Les autorités ukrainiennes souhaitent aussi que soit inclus le port de Mykolaïv. Ce port maritime situé sur l’estuaire du fleuve Boug ne figure pas dans l’accord en raison de sa proximité avec la zone de conflit, à seulement une cinquantaine de kilomètres à l’ouest de Kherson.
Le 2 mars, lors du sommet du G20, la Russie a fait savoir que le prolongement de l’accord serait conditionné à la levée des sanctions financières, qui freinent les exportations russes de céréales et surtout d’engrais.
« Ce seront des négociations difficiles, anticipe Philippe Mitko. Mais personne n’a intérêt à ce que les corridors maritimes se referment. Les Russes ne prendront pas le risque d’être accusés de tout bloquer par les pays qui s’abstiennent à l’ONU. Mais ils n’accepteront pas d’inclure Mykolaïv et les Ukrainiens n’insisteront pas sur ce point, préférant obtenir un accord d’une durée plus longue.

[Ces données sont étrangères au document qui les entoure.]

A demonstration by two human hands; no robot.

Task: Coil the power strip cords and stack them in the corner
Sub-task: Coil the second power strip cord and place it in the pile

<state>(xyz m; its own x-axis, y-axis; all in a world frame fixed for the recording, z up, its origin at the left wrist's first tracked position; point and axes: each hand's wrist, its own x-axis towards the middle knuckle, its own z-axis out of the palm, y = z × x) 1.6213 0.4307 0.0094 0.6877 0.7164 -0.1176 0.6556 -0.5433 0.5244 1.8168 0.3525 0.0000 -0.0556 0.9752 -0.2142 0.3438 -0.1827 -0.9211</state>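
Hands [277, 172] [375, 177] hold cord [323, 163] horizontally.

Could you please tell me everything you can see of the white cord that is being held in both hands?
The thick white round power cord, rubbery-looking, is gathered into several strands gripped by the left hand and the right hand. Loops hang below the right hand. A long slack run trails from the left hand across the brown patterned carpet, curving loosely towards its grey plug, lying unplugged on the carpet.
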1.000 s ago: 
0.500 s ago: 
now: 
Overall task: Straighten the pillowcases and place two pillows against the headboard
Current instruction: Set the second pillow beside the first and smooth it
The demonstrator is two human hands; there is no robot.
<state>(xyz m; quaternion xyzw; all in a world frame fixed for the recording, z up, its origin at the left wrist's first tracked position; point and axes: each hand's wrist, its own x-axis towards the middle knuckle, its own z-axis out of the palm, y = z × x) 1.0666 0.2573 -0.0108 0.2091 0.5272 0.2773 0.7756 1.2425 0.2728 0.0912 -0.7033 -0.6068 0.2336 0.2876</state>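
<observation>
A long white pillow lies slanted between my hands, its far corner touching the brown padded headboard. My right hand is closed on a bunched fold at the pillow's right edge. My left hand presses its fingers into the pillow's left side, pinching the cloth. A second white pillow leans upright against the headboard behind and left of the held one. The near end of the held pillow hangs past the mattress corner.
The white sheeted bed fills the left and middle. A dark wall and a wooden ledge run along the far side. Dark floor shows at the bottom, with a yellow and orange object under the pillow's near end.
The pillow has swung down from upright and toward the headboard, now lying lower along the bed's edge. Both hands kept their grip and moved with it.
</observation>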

La Turquie, de son côté, joue un jeu compliqué. Ce pays, qui n’admet pas la domination de la Russie en mer Noire, est le grand bénéficiaire des flux de céréales par petits navires. Les meuniers turcs sont les premiers exportateurs de farine. »
Dans l’attente de l’accord, les exportations ukrainiennes pourraient ralentir. Cela avait été le cas en novembre dernier, les opérateurs ayant intégré le risque de non-renouvellement n’ont pas « envoyé » de navires, d’autant que le fret en mer Noire est très cher.